Simpson's promotions contract with WENZ is the focus of his suit, not his allegations of payola. He says that WENZ aired commercials that contained errors and used the wrong DJs. The live broadcasts never happened. The station offered to repay Simpson's $4,450, he says, but he had already poured additional money into the project, and he believed Radio One should cover those expenses as well.
Roughly a month after the deal fell through, he claims, Radio One put the same promotional concept into practice -- only it didn't involve Simpson.
He says he lost not only his original payment, but all profits he would have reaped from the promotions. Simpson won't talk exact numbers, but court filings suggest he wants at least six figures.
Simpson thinks the fallout from the promotional contract led to WENZ's refusal to play "I Believe N U." The single was to be the first off his new album, The Long Road to Heaven. Because of the suit, Simpson won't release the CD until there's a settlement.

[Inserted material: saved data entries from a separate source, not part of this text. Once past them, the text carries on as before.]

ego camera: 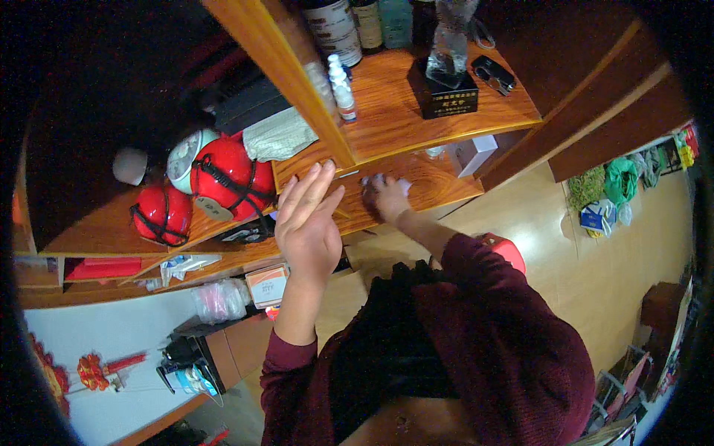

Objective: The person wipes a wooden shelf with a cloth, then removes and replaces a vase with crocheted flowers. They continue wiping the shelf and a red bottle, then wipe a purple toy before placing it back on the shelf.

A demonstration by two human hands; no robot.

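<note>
My left hand (309,228) is raised with its fingers extended and holds nothing. Its fingertips are close to the lower end of an upright wooden divider (312,83); whether they touch it I cannot tell. On the lower wooden shelf (446,192), my right hand (387,198) presses down with a pale, crumpled cloth or tissue (404,185) under its fingers. Most of that piece is hidden by the hand. Left of my left hand sit a large red round jar bound with black cord (231,178) and a smaller red corded jar (162,214).
On the upper shelf stand a crystal trophy on a black base (449,100), a white spray bottle (341,89), a black key fob or similar small object (493,74) and several bottles (334,30). A white box (474,155) is below. Behind my right arm is a red rounded object (507,253).
</note>
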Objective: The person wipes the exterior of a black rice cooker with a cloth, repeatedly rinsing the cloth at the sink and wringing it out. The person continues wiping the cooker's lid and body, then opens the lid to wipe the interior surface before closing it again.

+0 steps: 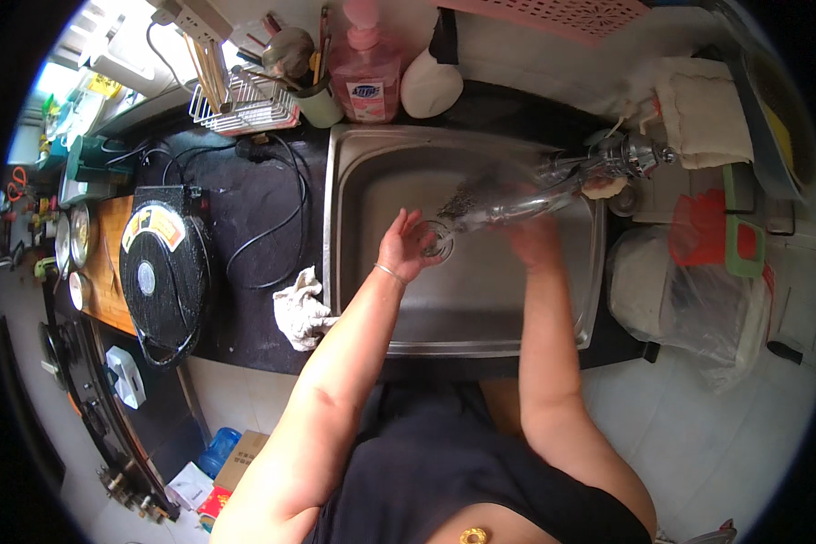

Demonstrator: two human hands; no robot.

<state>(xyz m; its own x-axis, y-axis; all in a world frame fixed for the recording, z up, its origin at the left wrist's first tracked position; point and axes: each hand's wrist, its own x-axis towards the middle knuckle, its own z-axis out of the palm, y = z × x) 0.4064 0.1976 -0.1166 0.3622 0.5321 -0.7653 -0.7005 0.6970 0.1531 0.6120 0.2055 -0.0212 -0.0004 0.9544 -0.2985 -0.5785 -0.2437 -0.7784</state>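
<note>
My left hand hovers over the steel sink, next to the drain. Its fingers are apart with nothing in them, and a thin bangle circles the wrist. Motion blurs my right hand, which is at the right side of the basin. The chrome faucet spout partly covers its fingers, so whether it holds anything cannot be seen. Just above the drain there is a dark, mesh-like clump, perhaps a wire scrubber.
Left of the basin lie a crumpled white cloth, a black cable and a round black electric appliance. A pink soap bottle and a utensil cup stand behind. Plastic bags and a red-and-green basket are right.
</note>
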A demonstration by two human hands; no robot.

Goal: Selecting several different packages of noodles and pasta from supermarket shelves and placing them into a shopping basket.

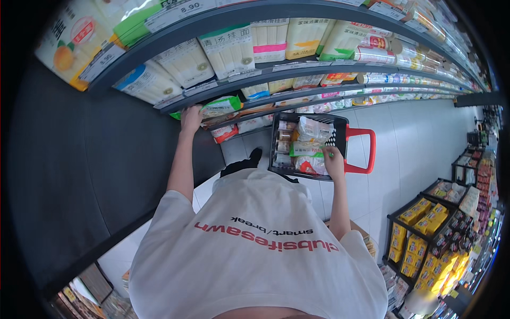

He isn't the only artist to assert that money, rather than music quality, dictates Radio One's playlists. Dennis Cash, who manages the R&B group Smooth Approach, says Radio One management told him that if he wanted airplay, he should contact an independent promoter in New Jersey. But he would have to pay for that meeting. "The lady's fee was $1,500 just to sit down with her," says Cash. "I figured it's got to be a lot more to get the song played."
Lamont Jordan, who runs the local label Undagruv Records, says he, too, has run into financial obstacles. "As far as getting on the air, they want you to spend money with them in other places, like on advertising or promotions," he says.
Jordan finally became so fed up with Radio One's treatment of local artists that he printed bumper stickers bearing the slogan "Fuk 107.9." Focus, a rapper on Jordan's label, even turned "Fuk 107.9" into an underground club anthem: "I'm wasting my money and time and sweat," it goes. "Ya'll niggas at 107.9 ain't ready yet."
Simpson believes that as money becomes the prerequisite for airplay, hordes of talented artists will go unnoticed.
Last fall, with his lawsuit still fresh on his mind, Simpson drove past the Odeon, where Fox 8 was staging a Cleveland Idol casting call for a local version of American Idol. The line of singers snaked down Old River Road.
"It made me think, 'There's a lot of people with dreams,'" says Simpson. "It's one thing not to help. But don't hurt people. And that's what Radio One has done."